1972 All-Ireland Under-21 Hurling Championship Final
- Event: 1972 All-Ireland Under-21 Hurling Championship
| Galway | Dublin |
| 2-9 | 1-10 |
- Date: 10 September 1972
- Venue: Gaelic Grounds, Limerick
- Referee: Seán O'Grady (Limerick)

= 1972 All-Ireland Under-21 Hurling Championship final =

The 1972 All-Ireland Under-21 Hurling Championship final was a hurling match that was played to determine the winners of the 1972 All-Ireland Under-21 Hurling Championship, the 9th season of the All-Ireland Under-21 Hurling Championship, a tournament organised by the Gaelic Athletic Association for the champion teams of the four provinces of Ireland. The final was contested by Galway of Connacht and Dublin of Leinster, with Galway winning by 2-9 to 1-10.

The All-Ireland final between Galway and Dublin was the first championship meeting between the two teams. Both sides were hoping to win their first All-Ireland title.

Galway's All-Ireland victory was their first. They became the fourth team since its inception to win the championship.

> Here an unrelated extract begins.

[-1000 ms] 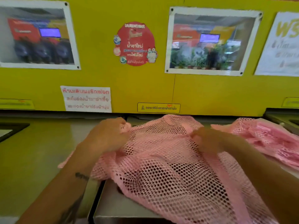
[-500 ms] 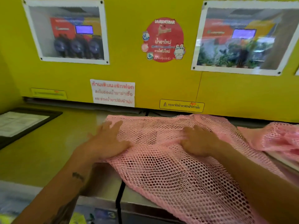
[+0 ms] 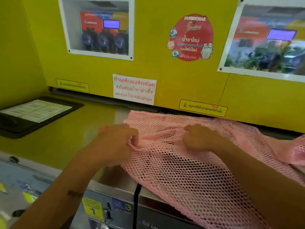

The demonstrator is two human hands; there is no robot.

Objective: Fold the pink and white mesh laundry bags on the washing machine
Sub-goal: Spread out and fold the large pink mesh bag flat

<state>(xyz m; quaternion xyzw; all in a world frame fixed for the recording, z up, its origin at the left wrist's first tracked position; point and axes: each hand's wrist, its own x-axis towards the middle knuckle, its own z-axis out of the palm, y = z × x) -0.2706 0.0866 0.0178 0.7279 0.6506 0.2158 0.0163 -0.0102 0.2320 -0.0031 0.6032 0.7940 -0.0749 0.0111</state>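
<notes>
A large pink mesh laundry bag [image 3: 189, 176] lies spread over the top of the washing machine [image 3: 66, 138] and hangs over its front edge. My left hand [image 3: 118, 142] pinches a bunch of the mesh at the bag's left edge. My right hand [image 3: 199, 138] is curled into the mesh near the bag's middle, gripping a fold. A second pink mesh bag [image 3: 292, 151] lies crumpled at the far right, partly cut off by the frame. No white bag is in view.
A yellow wall panel [image 3: 165, 68] with posters and stickers rises right behind the machines. A black framed notice sheet [image 3: 36, 111] lies on the machine top at the left. The machine front below carries a coin panel with number labels [image 3: 99, 210].
Both hands went from lying flat on the mesh to curling shut and gathering it. The camera view shifted left and down, so the machine front now shows.
</notes>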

Dublin's run of bad luck in All-Ireland finals continued. This was their second All-Ireland final defeat in six seasons.

==Match==

===Details===
10 September 1972
Galway 2-9 - 1-10 Dublin
  Galway: G Holland 1-4, A Fenton 1-0, PJ Molloy 0-3, M Barrett 0-1, G Glynn 0-1.
  Dublin: B Sweeney 1-0, J Kealy 0-3, PJ Holden 0-2, P Lee 0-2, J Whelan 0-2, G O'Connell 0-1.